Why you might not get excited about live streams

You’re always going to gigs. You’re constantly listening to music. You’re into a mix of artists. But you’re not game for a live stream at the drop of a hat. Why?

Screen time: it’s as simple as that. Zoom/Teams fatigue is real — we’ve all been drained and wondered quite why, when perhaps all we’ve done is a full day’s work in the comfort of our own home. Whether you’re similar to me and a religious daily walker and exerciser or not, it doesn’t take much to be really tired during lockdown. 

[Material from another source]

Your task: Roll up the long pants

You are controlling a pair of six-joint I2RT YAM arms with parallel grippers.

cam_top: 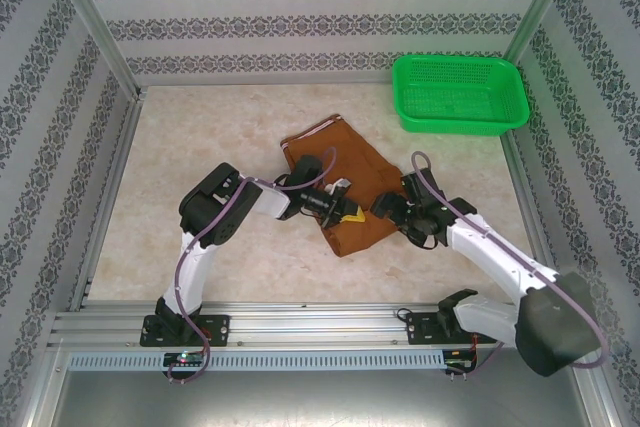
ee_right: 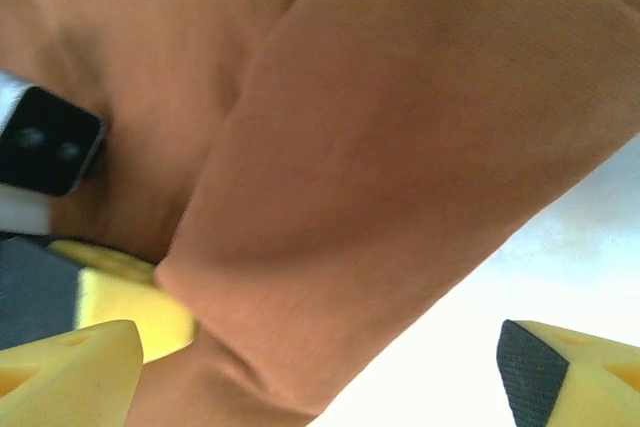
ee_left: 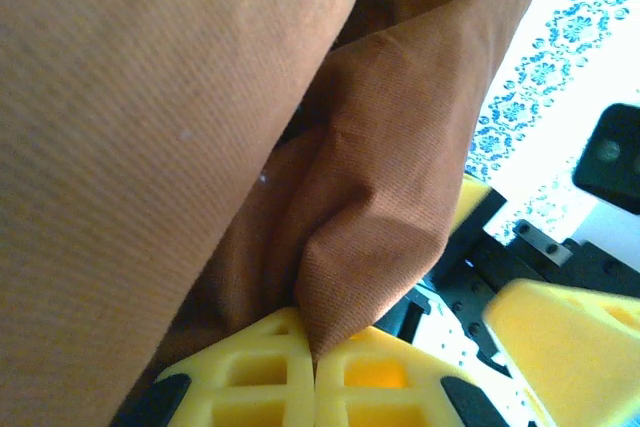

If your eyes are bleary and you can’t bring yourself to spend an evening watching a live-streamed gig after eight/nine hours in front of a laptop, which has included various meetings, you’re not alone. You’ve got to be in the mood for a live stream, I reckon, so that’s why you might not be getting excited about them. And, while it’s a pretty slick backup for bands, a live stream isn’t quite the same as heading off to a sweaty, sticky-floored venue to see them on stage. I know it, they know it, events promoters know it, too. But what can we do? We’re in this state and we’ve just got to roll with the punches, whether that means ducking in and out of live streams when you’re up to them or not. 

There are tonnes of live and pre-recorded streams available, so go with the flow and catch one when you can.